Defining the Sublime



The notion of the sublime has been a part of philosophical discourse since the Roman author Longinus was translated by Nicolas Boileau in his text Du Sublime (1674). Proposing that “true nobility in art and life was to be discovered through a confrontation of the threatening and unknown, and drew attention to anything in art that challenges our capacity to understand and fills us with wonder” (Morley, 2010b: 14), his definition of the sublime remains accurate even after many philosophers have examined his ideas. However his positioning of the artist as a human who can contest the power of nature was challenged in the eighteenth century, where the sublime was understood to reveal the frailty of humanity as a powerless spectator to natural events, reversing the power balance addressed in Du Sublime.

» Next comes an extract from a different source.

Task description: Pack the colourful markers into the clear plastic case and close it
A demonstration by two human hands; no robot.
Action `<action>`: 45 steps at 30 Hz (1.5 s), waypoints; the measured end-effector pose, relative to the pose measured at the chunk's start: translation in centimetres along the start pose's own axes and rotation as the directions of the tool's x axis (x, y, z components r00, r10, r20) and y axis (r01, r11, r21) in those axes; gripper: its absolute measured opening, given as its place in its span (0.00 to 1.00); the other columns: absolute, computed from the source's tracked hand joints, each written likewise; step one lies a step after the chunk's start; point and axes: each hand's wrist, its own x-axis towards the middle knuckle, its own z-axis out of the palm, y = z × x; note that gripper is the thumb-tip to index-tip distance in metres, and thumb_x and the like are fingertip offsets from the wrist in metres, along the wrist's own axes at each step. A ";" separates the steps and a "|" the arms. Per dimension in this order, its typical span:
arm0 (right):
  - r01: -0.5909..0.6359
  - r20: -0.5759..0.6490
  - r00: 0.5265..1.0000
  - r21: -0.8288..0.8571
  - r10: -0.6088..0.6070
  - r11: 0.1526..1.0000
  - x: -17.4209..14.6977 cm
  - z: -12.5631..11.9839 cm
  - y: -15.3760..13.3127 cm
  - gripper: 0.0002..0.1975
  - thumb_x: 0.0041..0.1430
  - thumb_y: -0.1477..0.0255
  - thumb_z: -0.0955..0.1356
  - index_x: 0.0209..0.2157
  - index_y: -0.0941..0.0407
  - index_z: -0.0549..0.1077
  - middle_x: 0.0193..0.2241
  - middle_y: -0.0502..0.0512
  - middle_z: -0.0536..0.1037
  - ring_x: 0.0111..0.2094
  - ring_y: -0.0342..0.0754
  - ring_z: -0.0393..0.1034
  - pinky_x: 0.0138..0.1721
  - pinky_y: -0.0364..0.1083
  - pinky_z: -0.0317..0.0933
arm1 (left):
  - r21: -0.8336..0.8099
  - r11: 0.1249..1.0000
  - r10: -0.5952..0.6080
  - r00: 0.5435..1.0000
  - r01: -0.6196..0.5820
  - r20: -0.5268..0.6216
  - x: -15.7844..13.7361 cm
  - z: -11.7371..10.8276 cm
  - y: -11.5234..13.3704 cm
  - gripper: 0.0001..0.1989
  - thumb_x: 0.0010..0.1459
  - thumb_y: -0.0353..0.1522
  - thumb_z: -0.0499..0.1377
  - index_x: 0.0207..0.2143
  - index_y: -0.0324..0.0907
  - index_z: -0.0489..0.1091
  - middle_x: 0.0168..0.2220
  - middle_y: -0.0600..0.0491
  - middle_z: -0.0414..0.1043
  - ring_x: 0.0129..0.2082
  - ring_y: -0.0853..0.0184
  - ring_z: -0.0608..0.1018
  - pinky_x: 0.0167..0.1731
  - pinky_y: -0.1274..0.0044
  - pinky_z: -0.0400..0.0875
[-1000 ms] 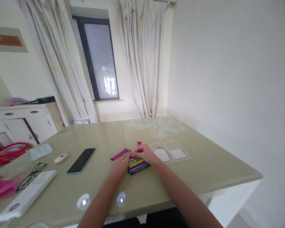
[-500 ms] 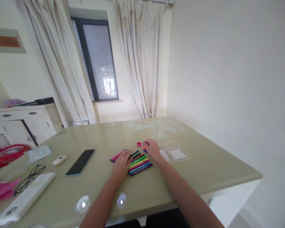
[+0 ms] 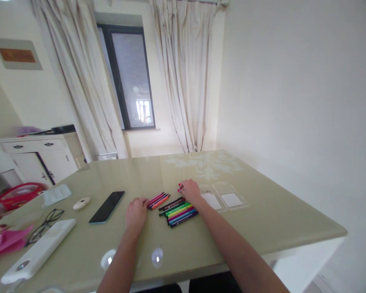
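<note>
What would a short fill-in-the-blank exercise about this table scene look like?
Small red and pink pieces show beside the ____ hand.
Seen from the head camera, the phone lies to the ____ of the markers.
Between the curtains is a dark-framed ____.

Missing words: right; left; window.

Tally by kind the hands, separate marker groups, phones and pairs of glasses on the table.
Left hand and right hand: 2
Marker groups: 2
Phone: 1
Glasses: 1
Total: 6
</note>
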 end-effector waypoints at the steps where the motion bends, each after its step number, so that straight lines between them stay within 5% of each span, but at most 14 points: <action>1: 0.005 0.009 1.000 -0.008 -0.005 1.000 -0.1 0.0 0.0 0.06 0.61 0.67 0.71 0.35 0.53 0.82 0.39 0.58 0.82 0.44 0.54 0.71 0.44 0.47 0.58 | -0.019 1.000 -0.010 1.000 0.010 0.014 0.0 0.0 0.0 0.17 0.65 0.35 0.51 0.39 0.43 0.80 0.41 0.44 0.79 0.42 0.58 0.79 0.44 0.71 0.70; 7: 0.005 -0.002 1.000 -0.023 -0.005 1.000 -1.5 -0.8 -0.2 0.08 0.63 0.66 0.71 0.34 0.54 0.82 0.42 0.60 0.81 0.47 0.55 0.70 0.46 0.48 0.57 | -0.056 0.995 -0.073 0.995 0.077 0.074 0.2 -0.1 0.0 0.14 0.63 0.35 0.53 0.38 0.40 0.79 0.42 0.43 0.80 0.42 0.55 0.79 0.43 0.70 0.70; 14: 0.016 -0.100 0.995 0.300 0.014 0.954 -2.5 -1.7 -0.3 0.06 0.65 0.69 0.69 0.37 0.54 0.80 0.39 0.55 0.83 0.42 0.51 0.74 0.44 0.45 0.59 | -0.237 0.971 -0.039 0.998 0.025 -0.058 0.1 -0.3 0.7 0.14 0.64 0.37 0.51 0.39 0.41 0.75 0.40 0.44 0.79 0.41 0.58 0.80 0.44 0.69 0.72; 18: 0.094 -0.147 0.989 0.476 -0.026 0.874 -2.6 -1.4 -0.4 0.05 0.65 0.70 0.69 0.37 0.54 0.79 0.36 0.52 0.83 0.39 0.48 0.75 0.41 0.43 0.61 | -0.607 0.794 -0.036 0.994 -0.037 -0.107 0.3 -0.3 1.6 0.18 0.61 0.43 0.54 0.44 0.41 0.75 0.41 0.46 0.79 0.38 0.60 0.81 0.42 0.70 0.75; 22: 0.158 -0.200 0.978 0.528 -0.058 0.834 -2.6 -1.4 -0.6 0.06 0.64 0.69 0.69 0.35 0.53 0.80 0.34 0.51 0.83 0.37 0.47 0.75 0.40 0.43 0.61 | -0.760 0.649 -0.031 0.996 -0.041 -0.080 0.4 -0.1 2.1 0.20 0.56 0.46 0.59 0.42 0.41 0.77 0.39 0.47 0.80 0.37 0.60 0.82 0.41 0.70 0.76; 27: 0.196 -0.225 0.971 0.561 -0.080 0.804 -2.9 -2.0 -1.3 0.07 0.65 0.69 0.69 0.35 0.53 0.80 0.33 0.51 0.82 0.37 0.47 0.75 0.41 0.44 0.62 | -0.814 0.580 -0.020 0.999 -0.022 -0.041 0.5 0.2 2.1 0.20 0.54 0.47 0.62 0.41 0.41 0.77 0.38 0.47 0.81 0.38 0.60 0.83 0.42 0.70 0.76; 45: 0.216 -0.206 0.974 0.726 -0.092 0.653 -2.8 -1.7 -1.1 0.09 0.62 0.68 0.68 0.37 0.54 0.81 0.34 0.53 0.82 0.35 0.48 0.73 0.41 0.45 0.64 | -0.805 0.592 0.020 1.000 -0.020 -0.010 0.2 -0.8 2.9 0.19 0.52 0.46 0.64 0.38 0.41 0.80 0.36 0.49 0.83 0.36 0.61 0.83 0.39 0.72 0.77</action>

Edmund Burke’s text A Philosophical Enquiry into the Origins of our Ideas of the Beautiful and the Sublime (1757) looked to the sublime as a psychological state or experience, rather than analysing certain objects, using the Aristotelian principle of causal structures. This principle held that all forms are made up of four causes; material, formal, efficient and final. The material cause was whatever the form was made up of, the formal was the aesthetic shape it existed in, the efficient being the action which bought about the form, and the final being the purpose of the form. Using this theory, Burke suggested that objects that are beautiful held a certain causal formation. The material, formal, efficient and final causes were smallness, smoothness, and delicacy, the passion of love, the calming of nerves and God’s providence respectively. Differing from these qualities, the sublime’s causal structure equated to vastness, infinity and magnificence, the passion of fear, the tension of nerves, and God’s battle with Satan, again respective to the separate categories. Calling the state “the strongest passion”, Burke proposed the state took hold when the self is threatened, separating the sublime from what would otherwise have been a state of beauty.

Immanuel Kant read and expanded on this theory in his publication Observations on the Feeling of the Beautiful and Sublime (1799), in which he held that emotional enjoyment stemmed from what he described as the ‘finer feelings’, of the beautiful and the sublime. Like Burke, he saw the beautiful as ‘pleasant and joyous’, giving the example of flower beds, whereas the sublime was ‘enjoyment, but with horror’, the example being mountain peaks. Kant then subdivided the sublime into the categories of lofty, noble and splendid, which provoked further feelings of dread, and melancholy, quiet wonder and beauty respectively. However the text rejected Burke’s emphasis on the formal cause, instead proposing that the sublime is an effect on the conscious self, as the mind is unable to process the information presented. This makes Kant’s sublime an issue of negative limits, rather than positive endlessness. With a lack of understanding and comprehension comes the state of terror Burke discussed, however this is due to the limitations of imagination rather than a physical entity being presented. Kant saw this experience as a positive; believing that whilst initially negative, the acceptance of limitations leads to the growth of the persons powers of reasoning within their own context of understanding.

Arthur Schopenhauer agreed with the internal struggles Kant put forward, writing in The World as Will and Representation (1819) that sublime situations require a person to gaze inwards at their internal void, confronting their “fearful inner abyss”. The same text listed objects and observations in order of the strength of sublime feeling which they provoked, classifying them from the lowest, which was the ‘feeling of beauty’, described as ‘Pleasure from a mere perception of an object that cannot hurt observer’, such as light reflected off a flower, to the ‘weakest feeling of the sublime’, deriving pleasure from beholding objects that pose no threat, yet themselves are devoid of life, for example light reflected off stones. A step up from this was the ‘weaker feeling of the sublime’, gained from seeing objects that could not sustain the life of the observer, for instance an endless desert with no movement, and above this a complete sublime feeling, gained from perceiving objects that threaten to hurt or destroy the observer, the example given as turbulent nature. The fullest feeling of the sublime was proposed to be extracted from beholding very violent, destructive objects, such as overpowering turbulent nature, and finally the most absolute sensation of the sublime was proposed to be the pleasure from knowledge of the observer's nothingness and oneness with Nature, with Schopenhauer giving the example of contemplation of the immensity of the universe’s extent or duration.